Совершая неторопливый обход вокруг каменной полусферы, я задумался о том, что у ступы внутри. Как-никак тридцать метров в диаметре и высотой метров двенадцать! Места более чем достаточно, чтобы спрятать дивизию троянских коней вместе с армией пехоты. Я прилег на траву и начал вспоминать, что мне известно о ступах вообще. Сомнений не вызывало лишь то, что они — предмет поклонения буддистов, а не каких-нибудь индусов или джайнов. Вокруг было полно монахов в желтых и бордовых одеждах, которые подтверждали мои скромные знания. Они были похожи на фишки для настольной игры, и я сделал следующий ход.
— При жизни Будды ступы уже были, да? — неуверенно обратился я к монахам. Но монахи молчали. — Ну одна-то, под Мадрасом, точно была! Там еще Будда передал королю Шамбалы учение о Калачакре.
— Молодец! — хором сказали монахи, улыбаясь и качая головами. Так в моем детстве делала бабушка, приговаривая: «Ай, грязнуля!» или «Ну посмотрите на этого шалуна!» За один этот жест я заранее люблю всех индийцев без исключения. Подобным образом они приветствуют друг друга. Или хвалят. Мне захотелось, чтобы и дальше монахи так же мотали головами.
— А с другой стороны, историю с королем Шамбалы могли сочинить и гораздо позже, — продолжал я развивать мысль. — Ведь само учение о Калачакре возникло чуть не через тысячу лет после строительства Великой ступы царем Ашокой. И даже то, что Будда перенесся к Мадрасу по воздуху, говорит о принадлежности легенды махаянской традиции. Там, в отличие от Хинаяны, Будда — уже бог, а не человек. То есть наверняка легенда родилась как минимум через семь веков после ухода Пробудившегося в паринирвану[4]. Вполне может быть, что ступа была построена в это время, а не при жизни Будды.
Монахи продолжали качать головами и улыбаться. Лица у всех были круглые и добрые. Я говорил с сотней Будд одновременно и сам себя чувствовал одним из них. Словно небо разорвали на тысячи голубых лоскутов и каждому поместили по куску в грудную клетку.
— Ну и что же у ступы внутри? — неожиданно прервали эйфорию монахи.
— Ступа — это тело Будды. — Я вспомнил еще одну важную деталь, о которой когда-то прочел в Интернете. — После того как Будда умер, его сожгли и прах поместили в основания четырех ступ.
— Значит, внутри у ступ прах? — спросили монахи.
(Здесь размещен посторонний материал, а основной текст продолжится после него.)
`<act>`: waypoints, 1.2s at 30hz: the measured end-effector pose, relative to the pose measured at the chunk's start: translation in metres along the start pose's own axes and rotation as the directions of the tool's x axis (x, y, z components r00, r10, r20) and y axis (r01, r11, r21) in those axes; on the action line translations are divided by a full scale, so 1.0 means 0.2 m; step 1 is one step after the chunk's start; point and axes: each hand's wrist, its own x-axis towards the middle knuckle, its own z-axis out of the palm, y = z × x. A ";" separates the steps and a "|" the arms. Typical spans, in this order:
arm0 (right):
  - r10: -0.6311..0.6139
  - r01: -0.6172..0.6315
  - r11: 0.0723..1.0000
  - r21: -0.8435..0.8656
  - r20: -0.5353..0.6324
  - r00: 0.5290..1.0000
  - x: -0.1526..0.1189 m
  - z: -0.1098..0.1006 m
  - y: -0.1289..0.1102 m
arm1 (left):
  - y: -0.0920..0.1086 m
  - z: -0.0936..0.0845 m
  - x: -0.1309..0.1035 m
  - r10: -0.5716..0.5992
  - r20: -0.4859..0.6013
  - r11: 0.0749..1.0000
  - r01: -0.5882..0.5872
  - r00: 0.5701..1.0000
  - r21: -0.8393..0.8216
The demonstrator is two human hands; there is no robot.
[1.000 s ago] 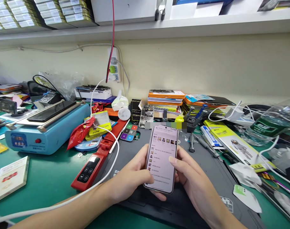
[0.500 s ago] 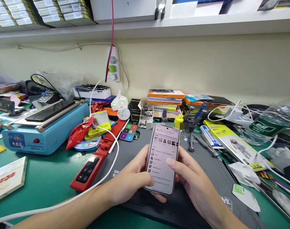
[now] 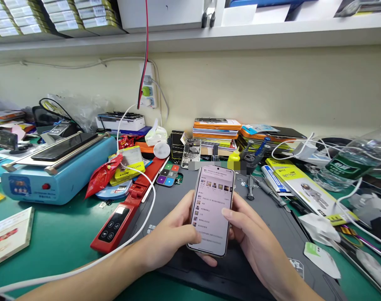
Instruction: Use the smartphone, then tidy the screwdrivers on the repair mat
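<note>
Currently | lit phone [image 3: 212, 209] | clasped between left grip [image 3: 173, 236] and right grip [image 3: 251, 230]

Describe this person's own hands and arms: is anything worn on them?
The left hand and right hand wear no gloves. Both forearms show no sleeve or watch in view. No ring shows, though some fingers are hidden. A white cable runs along the left forearm.

On the green bench [image 3: 62, 230], a blue machine [image 3: 68, 175] sits left of a red packet [image 3: 101, 177] and a red device [image 3: 136, 194] with a button panel [image 3: 113, 224], an orange-and-white stack [image 3: 217, 134] rises near the wall [image 3: 256, 88] below a white shelf [image 3: 256, 35], and a green-labelled bottle [image 3: 347, 165] is beside a yellow battery box [image 3: 303, 190].
</note>
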 end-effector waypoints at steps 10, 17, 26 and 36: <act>-0.048 0.055 0.995 -0.082 0.081 0.996 0.02 0.01 -0.03 | -0.01 -0.04 0.00 0.038 -0.051 0.997 -0.041 0.998 -0.063; 0.024 -0.003 0.989 -0.151 0.142 0.990 0.02 0.02 0.00 | -0.01 -0.04 0.01 0.064 -0.065 0.993 -0.070 0.996 -0.095; -0.040 0.054 0.995 -0.083 0.156 0.987 0.01 -0.01 0.00 | 0.01 -0.01 0.00 0.030 -0.056 0.999 -0.029 0.998 0.016; -0.048 0.052 0.998 -0.033 0.096 0.994 0.02 -0.03 0.00 | 0.01 0.06 0.00 -0.071 -0.018 0.995 0.072 0.997 0.063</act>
Лица их были серьезны.
— Везде прах. — Я говорил не своим, слишком уверенным голосом. — Мы ходим по праху, дышим прахом, питаемся… И сами становимся прахом! Нужно покинуть цикл сансары, чтобы достичь основы. И оттолкнуться от нее! Начать с нуля. С пустоты!
Я хотел еще что-то сказать. Что-то самое главное! Но в этот момент сквозь дрему услышал гудок паровоза. Еще несколько секунд моя душа тыкалась ключом в замочную скважину сонного тела. Наконец чувства заработали, и до меня дошло, что надо торопиться к оставленному на штативе фотоаппарату.